Tuning a database with the Database Tuning Statistics

You can use the database statistics that are generated by the Database Tuning Statistics function to help you tune your database.

Activation of the optional Database Tuning Statistics during the sequential processing of a database or during a database unload provides statistics that make easy for you to:

  • Evaluate and monitor the effectiveness of HDAM randomizing parameters (such as the size of the root addressable area, the number of RAPs, the block or CI size, or the bytes limit)
  • Periodically monitor the need for reorganizing HDAM, HIDAM, or HISAM databases.

How is it possible to determine whether the HDAM randomizing parameters are efficient and whether a database needs to be reorganized? The Database Tuning Statistics provide an important indicator to use in answering this question. This key indicator is the average number of I/Os required to read at random all database segments of one database record. By looking at this number in the Database Tuning Statistics reports, the database administrator can quickly determine whether a database is well organized and well randomized.

Ideally, this number would be 1.00. If the number is larger than 1.30, then the database might be disorganized or inefficiently randomized.

Other key indicators in the Database Tuning Statistics can be used to determine the cause of the problem, for example, to determine:

  • Whether the HDAM root addressable area is overcrowded and whether its size should be increased. The Database Tuning Statistics answer this question by printing the packing density of the HDAM root addressable area (this is the percentage of DASD space occupied by database segments in the HDAM root addressable area). Experience shows that, with efficient randomizer modules (for example, DFSHDC40, Sequential Subset Randomizer), a reasonable goal for the packing density is often in the range of 70% to 80%.
  • Whether the number of HDAM RAPs is appropriate. The Database Tuning Statistics show the ratio between the number of RAPs and the number of roots. Experience shows that, with efficient randomizer modules (for example, DFSHDC40, Sequential Subset Randomizer), a reasonable ratio is around 1.5.
  • Whether the block or CI size is appropriate for the average database record length and for the distribution of the database record length.
  • Whether the HDAM bytes limit is appropriate for the average database record length and the distribution of the database record length.

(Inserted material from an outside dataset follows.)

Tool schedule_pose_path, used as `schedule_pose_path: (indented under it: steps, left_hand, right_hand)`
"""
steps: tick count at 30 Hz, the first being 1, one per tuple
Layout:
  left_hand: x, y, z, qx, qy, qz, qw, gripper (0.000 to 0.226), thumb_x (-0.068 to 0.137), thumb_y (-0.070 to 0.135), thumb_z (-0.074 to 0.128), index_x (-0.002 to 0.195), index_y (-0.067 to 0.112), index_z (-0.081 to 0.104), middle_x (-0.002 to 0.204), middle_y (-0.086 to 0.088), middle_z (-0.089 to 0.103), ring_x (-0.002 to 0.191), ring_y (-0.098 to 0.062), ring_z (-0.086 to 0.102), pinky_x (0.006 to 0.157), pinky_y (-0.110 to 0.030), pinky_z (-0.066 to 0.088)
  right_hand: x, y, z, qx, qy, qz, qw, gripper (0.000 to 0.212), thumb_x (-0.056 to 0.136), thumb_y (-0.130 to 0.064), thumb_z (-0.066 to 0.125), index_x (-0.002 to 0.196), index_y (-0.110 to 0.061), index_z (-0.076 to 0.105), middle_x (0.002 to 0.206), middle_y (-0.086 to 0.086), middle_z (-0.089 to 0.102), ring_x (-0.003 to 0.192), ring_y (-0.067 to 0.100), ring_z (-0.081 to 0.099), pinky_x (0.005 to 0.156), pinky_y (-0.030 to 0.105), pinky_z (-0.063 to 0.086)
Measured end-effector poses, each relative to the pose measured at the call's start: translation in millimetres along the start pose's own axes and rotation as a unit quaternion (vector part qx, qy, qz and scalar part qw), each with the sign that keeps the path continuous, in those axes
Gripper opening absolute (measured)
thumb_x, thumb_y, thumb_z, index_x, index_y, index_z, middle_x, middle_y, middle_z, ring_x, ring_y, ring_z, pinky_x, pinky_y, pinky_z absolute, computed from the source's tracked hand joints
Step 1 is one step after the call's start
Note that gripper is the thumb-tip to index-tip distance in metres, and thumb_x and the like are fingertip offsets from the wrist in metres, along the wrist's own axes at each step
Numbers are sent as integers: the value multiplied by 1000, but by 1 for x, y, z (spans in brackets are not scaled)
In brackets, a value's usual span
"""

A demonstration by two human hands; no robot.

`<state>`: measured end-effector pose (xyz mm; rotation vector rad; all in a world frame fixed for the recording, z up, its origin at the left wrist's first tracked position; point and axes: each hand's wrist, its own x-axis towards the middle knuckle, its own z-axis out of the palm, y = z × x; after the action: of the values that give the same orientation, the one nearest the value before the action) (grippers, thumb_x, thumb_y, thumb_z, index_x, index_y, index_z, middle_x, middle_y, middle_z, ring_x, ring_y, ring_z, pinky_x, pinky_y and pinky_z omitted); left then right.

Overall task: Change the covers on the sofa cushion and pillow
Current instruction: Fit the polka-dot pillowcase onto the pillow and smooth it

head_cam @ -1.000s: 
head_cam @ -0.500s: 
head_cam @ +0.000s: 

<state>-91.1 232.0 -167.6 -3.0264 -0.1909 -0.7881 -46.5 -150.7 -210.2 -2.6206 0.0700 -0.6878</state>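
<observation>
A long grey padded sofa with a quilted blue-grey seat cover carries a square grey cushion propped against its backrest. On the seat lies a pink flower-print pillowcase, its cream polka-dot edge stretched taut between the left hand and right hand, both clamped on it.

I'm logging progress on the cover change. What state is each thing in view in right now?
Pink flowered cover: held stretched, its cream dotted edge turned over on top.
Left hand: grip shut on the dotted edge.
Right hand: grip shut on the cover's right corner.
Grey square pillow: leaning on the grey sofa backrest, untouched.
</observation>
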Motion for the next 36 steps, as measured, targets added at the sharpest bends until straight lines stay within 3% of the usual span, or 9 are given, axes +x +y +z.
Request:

The following topics contain an example of the Database Tuning Statistics output for an existing HDAM database, together with a short description of the counters in the output. Then, in further topics, you will see how you can use some general rules of thumb and the most important key indicators of the Database Tuning Statistics for the tuning of an HDAM, HIDAM, or HISAM database.

Restriction : The general rules of thumb described in the following topics are not directly applicable to partitioned databases.

IMPORTANT NOTICE

The settings and target values for some key indicators that are suggested throughout this IMS High Performance Unload User's Guide are based on experiments on simulated databases and applications in a controlled laboratory environment. The experiments were run in non-production, test environments.

Any suggested target values are provided as guidance for database administrators who do not have practical experience with tuning of their databases. Database performance may be affected by numerous factors, including, but not limited to, the specific applications run against the database, how the database is maintained, and factors beyond those described in this guide that may exist. After gaining experience with the tuning of the real-life databases of their installation, database administrators should review and adapt the proposed target values to their specific databases and operational environments. Therefore, the provided target values must be regarded as general rules of thumb that provide a reasonable starting point when concrete tuning experience with the real-life databases of the installation is lacking.